We have a smaller version thats easier and quicker for testing with. We'll use this ``MovieLens`` wrapper class to load the data and pass it to the Recommenders we build, and the for use with the evaluation metrics we get from ``Surprise``.

In [None]:
ml = MovieLens()
data = ml.loadMovieLensLatestSmall()

### Running some real tests!

For the questions below, run the code and the see if you can understand what is being calculated and what the results mean in terms of whether the Recommender System is working well. 

If you want to look at the code the the __Recommender Metrics__, you can look in the ``RecommenderMetrics.py`` file. You might not understand it all but its good practise to start exploring other peoples libraries!


### Accuracy 

The code below uses an ``SVD`` model (more on that later) to build a Recommender system and uses ``Surprise`` to evaluate the accuracy of the trained model. 

Run the code and see if you can answer these questions


1. What does the RMSE score mean?

2. What does the MAE score mean?

3. Why do you think they are different? What does this tell us?



In [None]:
print("\nComputing movie popularity ranks so we can measure novelty later...")
rankings = ml.getPopularityRanks()

print("\nComputing item similarities so we can measure diversity later...")
fullTrainSet = data.build_full_trainset()
sim_options = {'name': 'pearson_baseline', 'user_based': False}
simsAlgo = KNNBaseline(sim_options=sim_options)
simsAlgo.fit(fullTrainSet)

print("\nBuilding recommendation model...")
trainSet, testSet = train_test_split(data, test_size=.25, random_state=1)

algo = SVD(random_state=10)
algo.fit(trainSet)

print("\nComputing recommendations...")
predictions = algo.test(testSet)

print("\nEvaluating accuracy of model...")
print("RMSE: ", RecommenderMetrics.RMSE(predictions))
print("MAE: ", RecommenderMetrics.MAE(predictions))

### Hit Rate

Below, we use ``Surprise`` to calculate the __Hit Rate__ for our model. 

Can you describe what each step does and how to interpret the results at the end? You might want to consider

1. What does the hit rate evaluate?

2. What is in the trainSet and testSet?


In [None]:

# Set aside one rating per user for testing
LOOCV = LeaveOneOut(n_splits=1, random_state=1)

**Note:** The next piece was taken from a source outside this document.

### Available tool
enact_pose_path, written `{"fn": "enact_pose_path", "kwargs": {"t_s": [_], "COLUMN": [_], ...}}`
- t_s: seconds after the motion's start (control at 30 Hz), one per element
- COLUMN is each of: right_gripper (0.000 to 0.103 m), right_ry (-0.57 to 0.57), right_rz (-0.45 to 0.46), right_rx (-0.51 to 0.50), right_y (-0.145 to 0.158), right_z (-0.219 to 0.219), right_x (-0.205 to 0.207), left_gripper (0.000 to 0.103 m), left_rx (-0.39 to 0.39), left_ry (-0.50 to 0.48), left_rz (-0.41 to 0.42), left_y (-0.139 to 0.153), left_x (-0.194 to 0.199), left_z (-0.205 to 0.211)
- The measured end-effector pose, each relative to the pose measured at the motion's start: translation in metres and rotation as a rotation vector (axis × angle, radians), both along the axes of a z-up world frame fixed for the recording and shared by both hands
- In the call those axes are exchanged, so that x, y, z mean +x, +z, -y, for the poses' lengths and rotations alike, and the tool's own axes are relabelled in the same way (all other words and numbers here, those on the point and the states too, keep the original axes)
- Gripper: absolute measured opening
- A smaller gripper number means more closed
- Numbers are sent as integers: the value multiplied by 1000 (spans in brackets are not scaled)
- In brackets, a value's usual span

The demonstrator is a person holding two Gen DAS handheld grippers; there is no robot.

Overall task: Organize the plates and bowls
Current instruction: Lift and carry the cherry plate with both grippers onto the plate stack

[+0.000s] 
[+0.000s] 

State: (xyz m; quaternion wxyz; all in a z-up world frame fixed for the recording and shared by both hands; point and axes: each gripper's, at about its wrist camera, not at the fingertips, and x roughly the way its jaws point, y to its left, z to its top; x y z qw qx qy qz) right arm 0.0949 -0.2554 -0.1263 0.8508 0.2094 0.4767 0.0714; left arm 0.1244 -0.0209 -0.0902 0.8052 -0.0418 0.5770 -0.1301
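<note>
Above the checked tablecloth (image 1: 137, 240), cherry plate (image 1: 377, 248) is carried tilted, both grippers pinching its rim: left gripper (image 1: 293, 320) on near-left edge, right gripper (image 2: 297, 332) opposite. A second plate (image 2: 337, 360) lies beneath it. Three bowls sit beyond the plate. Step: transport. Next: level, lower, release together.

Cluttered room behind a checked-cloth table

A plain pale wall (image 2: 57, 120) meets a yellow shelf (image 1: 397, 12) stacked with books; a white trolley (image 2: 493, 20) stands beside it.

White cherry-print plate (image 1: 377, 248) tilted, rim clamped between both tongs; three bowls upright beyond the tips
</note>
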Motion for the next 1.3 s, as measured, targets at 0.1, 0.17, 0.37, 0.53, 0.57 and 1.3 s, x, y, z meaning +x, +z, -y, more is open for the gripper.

for trainSet, testSet in LOOCV.split(data):
    print("Computing recommendations with leave-one-out...")
    
    # Train model without left-out ratings
    algo.fit(trainSet)

    # Predicts ratings for left-out ratings only
    print("Predict ratings for left-out set...")
    leftOutPredictions = algo.test(testSet)

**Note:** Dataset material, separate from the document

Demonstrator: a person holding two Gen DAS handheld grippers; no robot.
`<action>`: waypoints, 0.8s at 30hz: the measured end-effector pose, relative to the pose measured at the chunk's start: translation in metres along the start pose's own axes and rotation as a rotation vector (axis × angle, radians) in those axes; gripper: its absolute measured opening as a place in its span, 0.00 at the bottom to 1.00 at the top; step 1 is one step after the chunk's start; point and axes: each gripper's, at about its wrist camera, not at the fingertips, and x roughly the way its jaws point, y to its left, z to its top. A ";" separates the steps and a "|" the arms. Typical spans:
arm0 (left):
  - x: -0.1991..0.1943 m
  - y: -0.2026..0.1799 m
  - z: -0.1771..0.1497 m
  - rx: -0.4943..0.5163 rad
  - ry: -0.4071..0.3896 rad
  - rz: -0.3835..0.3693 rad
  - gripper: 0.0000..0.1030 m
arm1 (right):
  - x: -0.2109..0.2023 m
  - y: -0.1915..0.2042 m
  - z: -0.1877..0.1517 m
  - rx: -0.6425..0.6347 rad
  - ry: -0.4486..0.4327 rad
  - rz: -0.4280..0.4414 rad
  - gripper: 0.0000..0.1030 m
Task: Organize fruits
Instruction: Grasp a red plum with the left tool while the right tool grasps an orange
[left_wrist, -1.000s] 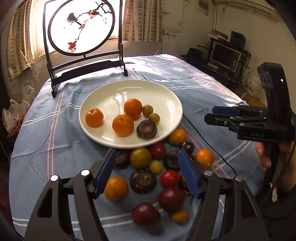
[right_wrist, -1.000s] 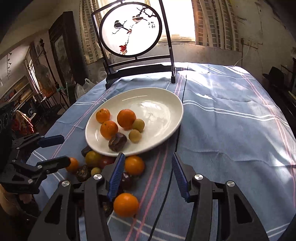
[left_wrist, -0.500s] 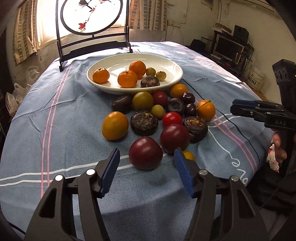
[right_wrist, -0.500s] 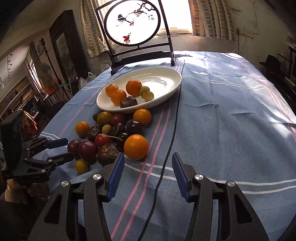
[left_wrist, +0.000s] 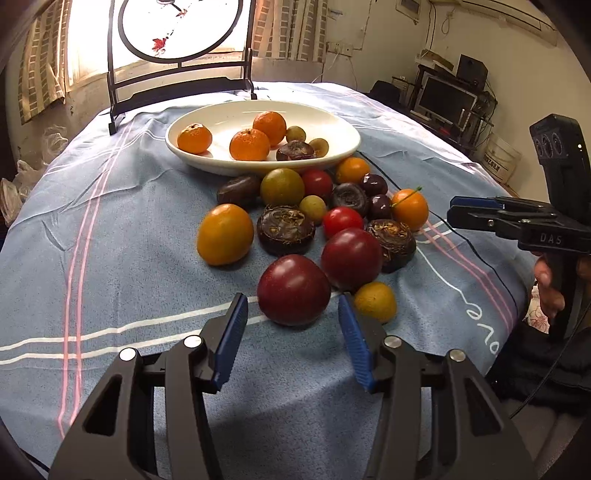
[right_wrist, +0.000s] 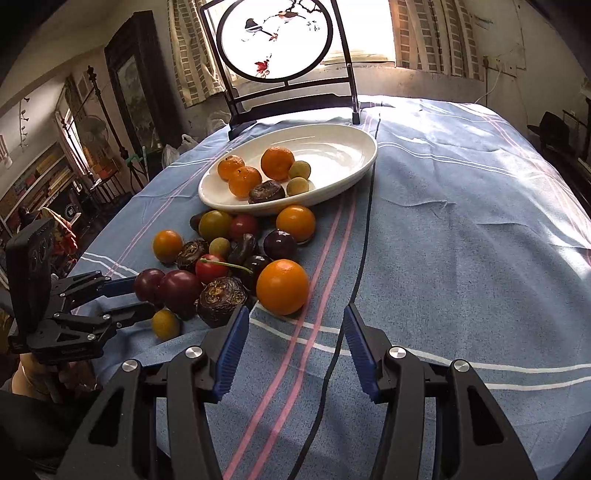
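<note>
A white plate (left_wrist: 334, 153) holds three oranges, a dark brown fruit and two small green ones. In front of it, several loose fruits lie on the blue cloth. The nearest is a dark red plum (left_wrist: 293, 284). My left gripper (left_wrist: 291, 298) is low behind it, its jaws closing with the plum's near side between the tips and gaps at both pads. In the right wrist view, the left gripper (right_wrist: 144, 295) flanks that plum (right_wrist: 147, 281). My right gripper (right_wrist: 295, 310) is open and holds nothing, just behind a large orange (right_wrist: 282, 286).
A black cable (right_wrist: 364, 240) runs along the cloth from the plate toward the right gripper. A framed round screen (right_wrist: 275, 40) stands at the table's far edge. A small yellow fruit (left_wrist: 375, 301) lies beside the left gripper's right finger. A hand (left_wrist: 550, 284) holds the right gripper.
Both grippers have dropped and drawn back to the near side of the fruit pile. The left jaws have narrowed around the dark red plum. The right jaws kept their width.
</note>
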 end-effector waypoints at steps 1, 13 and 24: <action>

    # Build predictions for all ratings not in the training set
    print("Predict all missing ratings...")
    bigTestSet = trainSet.build_anti_testset()
    allPredictions = algo.test(bigTestSet)

    # Compute top 10 recs for each user
    print("Compute top 10 recs per user...")
    topNPredicted = RecommenderMetrics.GetTopN(allPredictions, n=10)

    # See how often we recommended a movie the user actually rated
    print("\nHit Rate: ", RecommenderMetrics.HitRate(topNPredicted, leftOutPredictions))


### Diversity and Novelty

Finally, lets look at some metrics beyond performance. Can you answer these questions? 

1. What does the diversity score tell us? Is this particular value a good or a bad thing?

2. What does the novelty score tell us? Again, is this a good or a bad thing for our recommender?

In [None]:
print("\nComputing complete recommendations, no hold outs...")
algo.fit(fullTrainSet)
bigTestSet = fullTrainSet.build_anti_testset()
allPredictions = algo.test(bigTestSet)
topNPredicted = RecommenderMetrics.GetTopN(allPredictions, n=10)

# Measure diversity of recommendations:
print("\nDiversity: ", RecommenderMetrics.Diversity(topNPredicted, simsAlgo))

# Measure novelty (average popularity rank of recommendations):
print("\nNovelty (average popularity rank): ", RecommenderMetrics.Novelty(topNPredicted, rankings))